Strategy & Capital Allocation. If you look at any organization, which are successful, or failure today is mainly the result of capital allocation decisions made in the past. Capital is scarce and must be allocated across competing claims very judiciously. Capital Budgeting may be viewed as a two-stage process. In the first stage, promising growth opportunities are identified through the use of strategic planning techniques and in the second stage; individual investment proposals are analyzed and evaluated in detail to determine there worth. This topic discusses strategic planning techniques & approaches aimed at promising growth opportunities. Caution: The strategy discussed here are about the project proposal mentioned in the Topic 1 & it should not be confused or compared with the Company’s strategy. A strategy is a long term plan of action designed to achieve a particular goal, most often "winning". To formulate any effective strategy, it's essential to understand two basic questions: What are we doing and what are your competitors doing? Before answering the second question, let’s discuss about the first question. Strategy involves matching a firm’s ‘Strengths’ and ‘Weakness’ (InternalAnalysis)-its distinctive competencies- with the ‘opportunities’ and ‘threats’ present in the external environment. Fig 1 shows schematically how strategies are formulated based on the concept.
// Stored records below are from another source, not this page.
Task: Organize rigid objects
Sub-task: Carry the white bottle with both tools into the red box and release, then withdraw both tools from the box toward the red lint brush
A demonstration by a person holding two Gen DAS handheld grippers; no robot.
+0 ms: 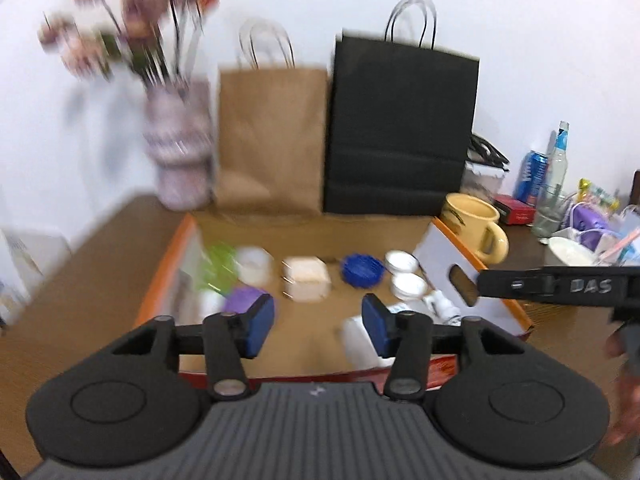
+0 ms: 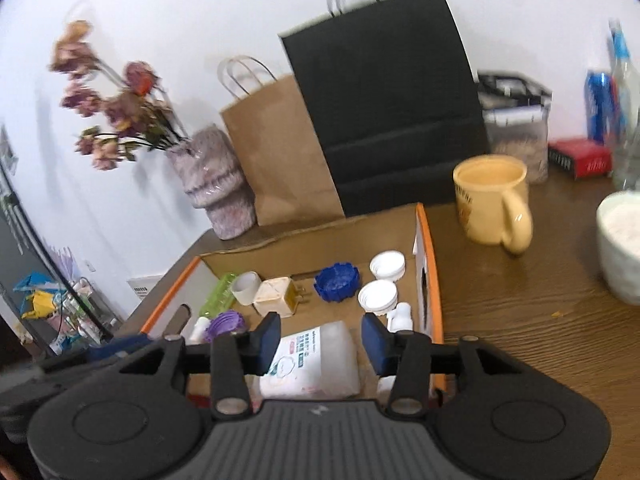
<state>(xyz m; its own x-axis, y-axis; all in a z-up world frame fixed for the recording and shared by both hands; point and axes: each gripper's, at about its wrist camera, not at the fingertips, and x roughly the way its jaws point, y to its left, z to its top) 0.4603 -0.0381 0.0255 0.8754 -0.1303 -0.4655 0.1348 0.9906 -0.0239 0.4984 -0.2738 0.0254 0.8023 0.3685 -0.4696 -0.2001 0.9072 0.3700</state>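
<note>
An open cardboard box [image 1: 312, 236] [image 2: 428, 248] with orange edges lies on the wooden table. Inside are a blue cap [image 1: 362, 270] [image 2: 337, 281], two white lids [image 1: 408, 285] [image 2: 378, 295], a cream plug adapter [image 1: 306, 284] [image 2: 277, 296], a white cup [image 1: 253, 265] [image 2: 246, 287], a green item [image 2: 218, 300], a purple cap [image 1: 242, 298] [image 2: 226, 323] and a white packet [image 2: 316, 360]. My left gripper [image 1: 318, 330] is open and empty above the box's near part. My right gripper [image 2: 320, 338] is open and empty over the packet.
A yellow mug [image 1: 476, 222] [image 2: 494, 204] stands right of the box. A brown bag [image 1: 272, 140] [image 2: 276, 148], a black bag [image 1: 400, 132] [image 2: 384, 100] and a flower vase [image 1: 180, 148] [image 2: 216, 184] stand behind it. A white bowl [image 2: 622, 240], bottles and a red box [image 2: 580, 156] sit at right.
</note>
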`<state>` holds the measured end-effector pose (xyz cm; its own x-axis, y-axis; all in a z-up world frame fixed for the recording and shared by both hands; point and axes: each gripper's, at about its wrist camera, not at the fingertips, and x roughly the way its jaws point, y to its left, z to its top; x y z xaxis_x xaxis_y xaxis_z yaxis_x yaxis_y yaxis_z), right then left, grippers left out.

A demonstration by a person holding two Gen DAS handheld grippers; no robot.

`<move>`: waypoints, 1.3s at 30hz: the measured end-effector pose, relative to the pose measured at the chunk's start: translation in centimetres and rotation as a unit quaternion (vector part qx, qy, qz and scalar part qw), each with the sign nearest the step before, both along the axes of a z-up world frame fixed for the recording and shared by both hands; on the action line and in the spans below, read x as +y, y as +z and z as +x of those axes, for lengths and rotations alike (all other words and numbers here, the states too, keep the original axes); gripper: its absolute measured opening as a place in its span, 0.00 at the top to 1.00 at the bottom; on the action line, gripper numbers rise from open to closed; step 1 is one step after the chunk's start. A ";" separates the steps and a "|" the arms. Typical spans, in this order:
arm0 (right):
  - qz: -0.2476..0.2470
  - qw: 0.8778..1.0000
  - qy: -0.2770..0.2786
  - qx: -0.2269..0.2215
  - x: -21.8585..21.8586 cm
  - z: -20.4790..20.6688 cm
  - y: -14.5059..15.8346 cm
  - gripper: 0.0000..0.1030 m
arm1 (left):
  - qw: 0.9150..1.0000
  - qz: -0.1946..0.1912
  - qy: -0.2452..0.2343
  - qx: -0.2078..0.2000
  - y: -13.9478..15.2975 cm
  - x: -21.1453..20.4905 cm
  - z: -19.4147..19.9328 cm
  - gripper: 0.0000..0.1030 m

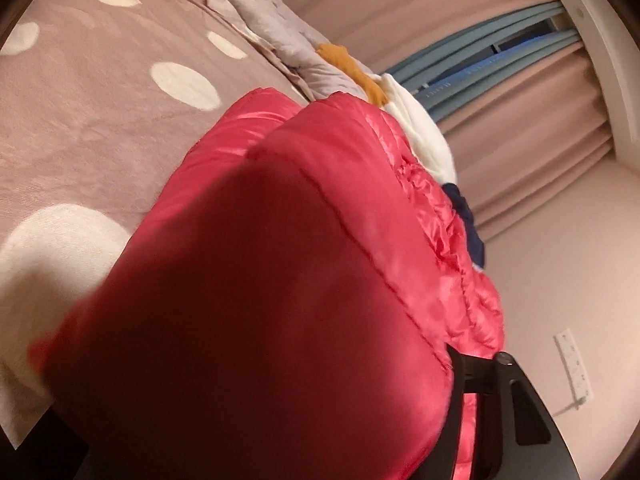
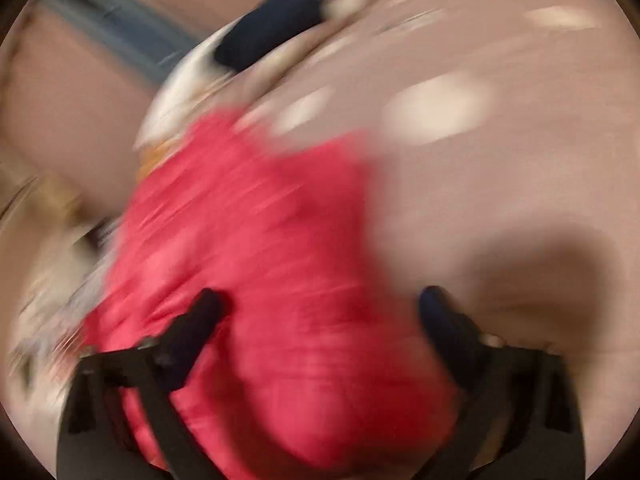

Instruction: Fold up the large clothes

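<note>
Your red puffer jacket lies on the bed, on the dusty-pink cover with cream dots; in your left wrist view it fills the middle and lower part of the picture, its long axis running from the near bottom-left up toward the top-right, where its far end points at the pile of clothes along the bed's edge; its quilting seams run slantwise down toward the lower right.

Your left gripper is mostly buried under the jacket; only one black finger shows at the lower right, pressed against the red fabric, and you cannot tell from here whether the fingers are clamped on the cloth or just around it.

Your right gripper shows both fingers spread apart, with a bulge of the jacket between them; the picture is heavily blurred, and the right-hand finger seems to stand clear of the fabric, so the pads do not appear to pinch it.

Beyond the jacket lie a grey quilted garment, a mustard piece, a white piece and a navy piece; pink curtains hang behind; no container is in view.
</note>
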<state>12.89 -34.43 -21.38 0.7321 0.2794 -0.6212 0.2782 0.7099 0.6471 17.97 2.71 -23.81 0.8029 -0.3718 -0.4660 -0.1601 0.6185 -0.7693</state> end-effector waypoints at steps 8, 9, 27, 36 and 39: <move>0.028 0.998 0.056 -0.007 4.2 1.6 -1.3 0.50 | 0.984 0.141 0.108 0.020 4.3 2.3 -3.1 0.54; 0.033 0.997 0.076 -0.009 4.9 1.9 -1.5 0.50 | 0.978 0.167 0.119 0.019 5.0 2.5 -3.4 0.54; -0.025 0.999 0.028 0.039 -1.1 -3.4 1.7 0.10 | 0.949 0.296 0.096 -0.052 12.4 -2.5 -3.2 0.56; -0.022 0.995 0.099 0.002 -0.1 -1.3 -1.4 0.42 | 0.967 0.210 -0.053 -0.132 15.1 -6.6 -3.5 0.45; -0.051 0.993 0.103 -0.018 1.0 -0.7 -1.8 0.43 | 0.967 0.135 -0.150 -0.156 15.2 -8.5 -2.9 0.35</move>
<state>12.15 -33.39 -23.19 0.6882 0.3632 -0.6281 0.0974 0.8116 0.5760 15.12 -5.79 -8.63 0.7951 -0.5084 -0.3307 0.2722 0.7864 -0.5545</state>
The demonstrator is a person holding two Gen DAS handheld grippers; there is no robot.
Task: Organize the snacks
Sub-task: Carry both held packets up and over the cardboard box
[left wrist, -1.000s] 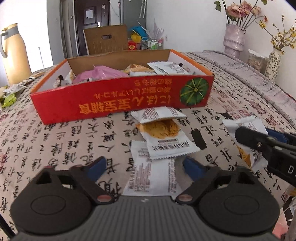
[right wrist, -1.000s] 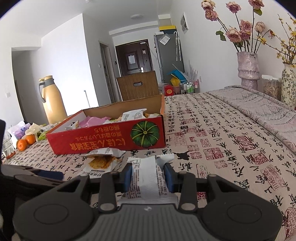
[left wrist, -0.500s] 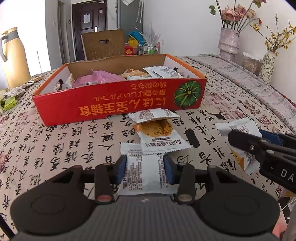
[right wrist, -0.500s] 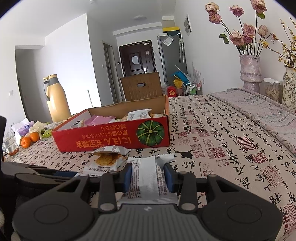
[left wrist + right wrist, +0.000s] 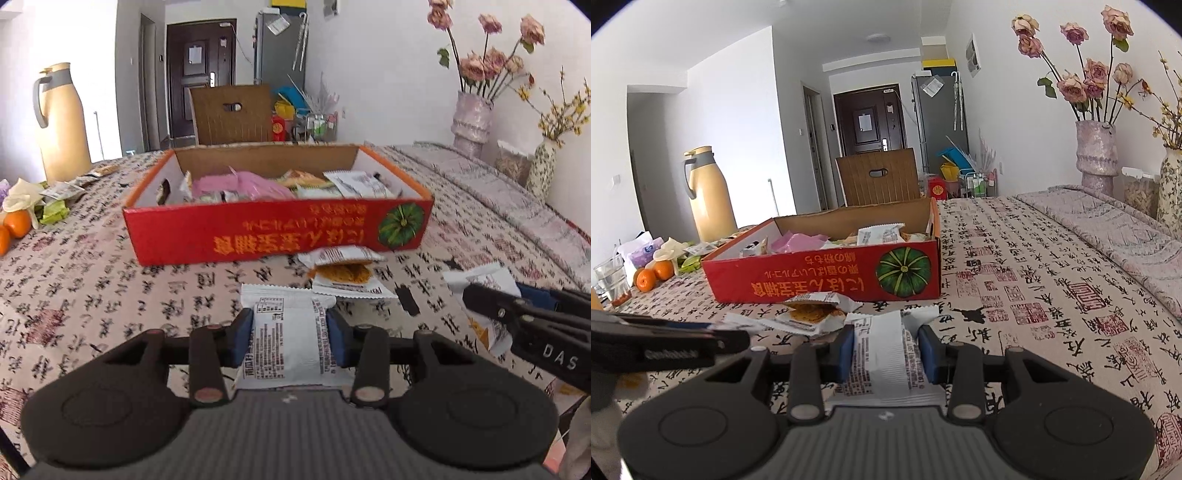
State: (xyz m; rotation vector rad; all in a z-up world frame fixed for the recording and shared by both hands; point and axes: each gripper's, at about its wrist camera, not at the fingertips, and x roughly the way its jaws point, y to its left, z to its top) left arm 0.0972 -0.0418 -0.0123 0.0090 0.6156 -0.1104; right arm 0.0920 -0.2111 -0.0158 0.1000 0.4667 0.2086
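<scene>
Your left gripper (image 5: 290, 338) has black arms, blue pads (image 5: 242, 334) and a grey ribbed body; the snack packet (image 5: 286, 332) between its pads is white with black print. Your right gripper (image 5: 886, 349) has the same black, blue and grey scheme, and its packet (image 5: 886, 347) is also white with dark print. The box (image 5: 258, 236) is red outside with orange characters and a green pumpkin emblem (image 5: 400, 225); its inside is plain brown cardboard with an orange rim. The tablecloth (image 5: 92, 288) is beige, patterned with black calligraphy and red seal stamps. The open packet (image 5: 345, 273) shows orange-brown contents. The flask (image 5: 62, 118) is tan with a grey handle.
</scene>
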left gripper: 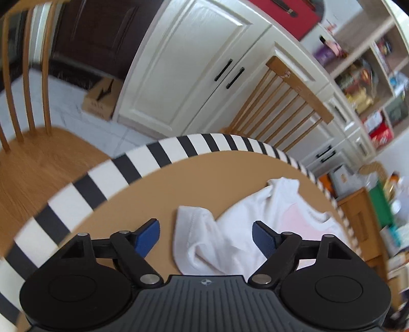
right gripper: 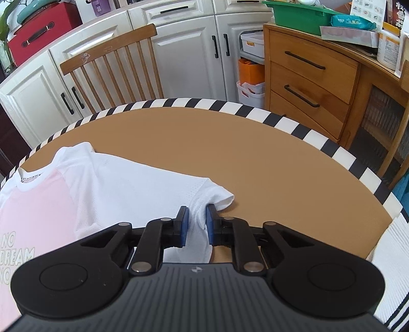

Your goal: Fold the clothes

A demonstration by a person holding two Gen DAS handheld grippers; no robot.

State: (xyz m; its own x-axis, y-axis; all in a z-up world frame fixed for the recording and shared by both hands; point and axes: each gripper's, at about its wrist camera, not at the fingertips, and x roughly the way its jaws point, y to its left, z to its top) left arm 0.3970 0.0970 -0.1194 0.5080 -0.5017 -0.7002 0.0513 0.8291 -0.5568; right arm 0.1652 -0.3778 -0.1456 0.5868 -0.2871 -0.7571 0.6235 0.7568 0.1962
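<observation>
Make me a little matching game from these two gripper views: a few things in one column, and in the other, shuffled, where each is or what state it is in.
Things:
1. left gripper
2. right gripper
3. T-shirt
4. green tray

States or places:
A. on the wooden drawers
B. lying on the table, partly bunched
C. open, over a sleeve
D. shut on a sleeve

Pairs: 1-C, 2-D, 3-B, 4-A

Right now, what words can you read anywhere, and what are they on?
"NO DREAM" then a cut-off "NO": on the pink front of the shirt, left edge.
Neck label of the shirt: too small to read.
Cardboard box: print blurred.
Leaflet and tub on the dresser: too small.
</observation>
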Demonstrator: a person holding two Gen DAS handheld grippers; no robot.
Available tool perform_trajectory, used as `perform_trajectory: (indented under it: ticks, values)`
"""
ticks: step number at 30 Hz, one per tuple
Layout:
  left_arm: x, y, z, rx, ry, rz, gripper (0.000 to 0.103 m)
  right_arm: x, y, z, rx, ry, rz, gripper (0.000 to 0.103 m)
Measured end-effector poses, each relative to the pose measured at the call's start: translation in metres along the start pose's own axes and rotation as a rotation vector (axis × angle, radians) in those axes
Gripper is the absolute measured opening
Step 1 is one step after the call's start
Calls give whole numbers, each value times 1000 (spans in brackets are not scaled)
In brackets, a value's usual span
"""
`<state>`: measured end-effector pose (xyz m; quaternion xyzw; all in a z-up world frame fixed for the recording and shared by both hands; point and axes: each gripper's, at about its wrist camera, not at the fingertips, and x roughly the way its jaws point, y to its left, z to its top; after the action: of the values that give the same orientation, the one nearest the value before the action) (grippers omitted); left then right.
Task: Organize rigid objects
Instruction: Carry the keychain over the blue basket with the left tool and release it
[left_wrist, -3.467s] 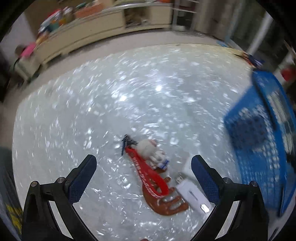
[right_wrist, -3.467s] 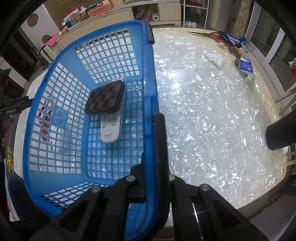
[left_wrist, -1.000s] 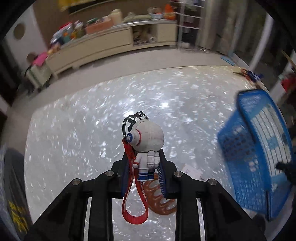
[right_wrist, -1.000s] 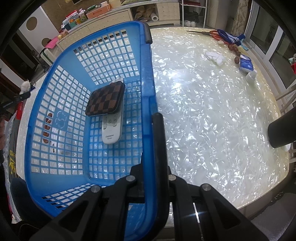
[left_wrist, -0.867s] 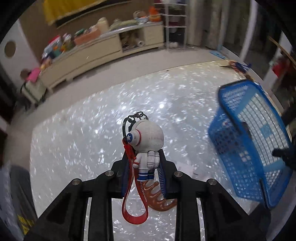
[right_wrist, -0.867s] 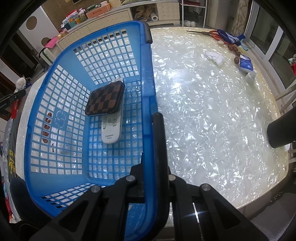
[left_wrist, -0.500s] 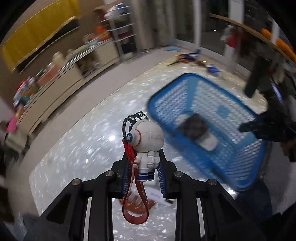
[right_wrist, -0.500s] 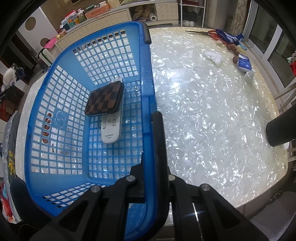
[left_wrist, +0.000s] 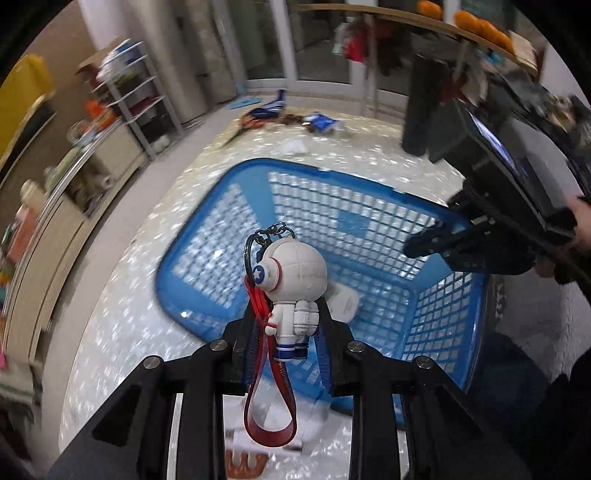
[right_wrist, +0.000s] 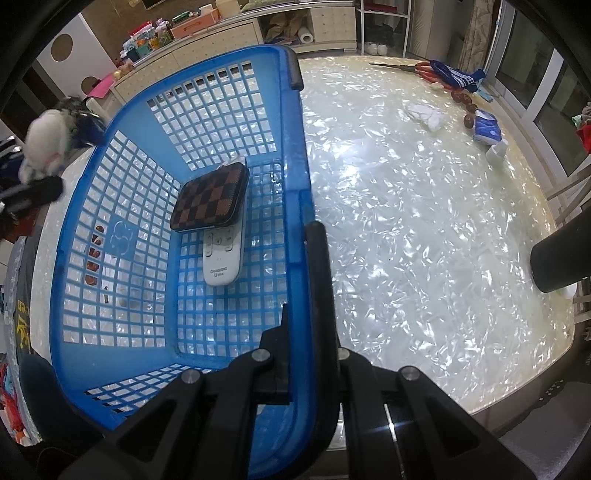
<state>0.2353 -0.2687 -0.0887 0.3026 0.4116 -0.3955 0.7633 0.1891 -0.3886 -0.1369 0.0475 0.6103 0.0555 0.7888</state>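
Observation:
A white astronaut keychain (left_wrist: 293, 280) with a red strap (left_wrist: 269, 424) is clamped between the jaws of my left gripper (left_wrist: 288, 321). It hangs above the near wall of the blue basket (left_wrist: 258, 173). In the right wrist view the same keychain (right_wrist: 46, 140) is a blur beyond the basket's left wall. My right gripper (right_wrist: 303, 280) is shut on the basket rim (right_wrist: 295, 155), one finger inside and one outside. A brown checkered wallet (right_wrist: 210, 199) lies on a white remote (right_wrist: 223, 258) on the basket floor.
Red-handled scissors (right_wrist: 417, 68), a white cloth (right_wrist: 424, 114), a blue packet (right_wrist: 487, 129) and brown beads lie at the table's far right. A dark cylinder (right_wrist: 561, 254) juts in at the right edge. A brown comb-like piece (left_wrist: 245, 463) lies under the left gripper.
My left gripper has carried the astronaut keychain sideways to the basket and rolled, so the basket now fills its view. The right gripper and the basket have not moved.

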Motion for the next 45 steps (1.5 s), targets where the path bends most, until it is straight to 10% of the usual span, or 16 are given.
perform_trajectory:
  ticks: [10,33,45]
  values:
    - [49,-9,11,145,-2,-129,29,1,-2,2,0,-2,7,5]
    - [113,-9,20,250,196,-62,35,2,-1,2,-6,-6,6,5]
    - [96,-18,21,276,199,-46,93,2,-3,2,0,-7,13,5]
Fig 1. Formulation of Strategy External Environmental Analysis 1. Customers: They can bargain for price cut, ask for superior quality & better service. A classic example is BSNL; it wants prices lower than China, quality of Japan & the most up-to-date technology with the broadest functionality of U.S.A 2. Competitors: They inflate cost, push prices down & reduce profits. 3. Suppliers: They can rise prices, lower quality & curtail the range of free offers they provide. 4. Regulation: TRAI rules & regulations &IEEE standards. 5. Infrastructure: Has the state of art R&D labs. 6. Political Environment: As far as Political environment is conducive in doing the business. Internal Environmental Analysis 1. Technical Know-How: A team of highly motivated individuals equipped with latest technology developments. 2. Marketing & Distribution Capacity: A team of highly motivated individuals. 3. Logistics: No Issues 4. Financial Resource: Always spends 10% of Sales revenue on R&D projects. 5. Resource: Highly skilled employees.

Based on the above analysis of Internal & External environment, we will use SWOT Analysis & TOWS matrix. SWOT is an acronym for Strength, Weakness, Opportunities & Threats. SWOT Analysis is a powerful technique for understanding our Strengths and Weaknesses, and for looking at the Opportunities and Threats we face. TOWS Analysis is a variant of the classic business tool, SWOT Analysis. TOWS and SWOT are acronyms for different arrangements of the words Strengths, Weaknesses, Opportunities and Threats. By analyzing the external environment (threats and opportunities), and your internal environment (weaknesses and strengths), you can use these techniques to think about the strategy of your whole organization, a department or a team.


At a practical level, the only difference between TOWS and SWOT is that TOWS emphasizes the external environment whilst SWOT emphasizes the internal environment. Note: The word “Weakness” has been changed to “Areas of Improvement”

External Environment

External Opportunities (O) 1.Demand Variability 2. Political Environment. 3. Entry barriers.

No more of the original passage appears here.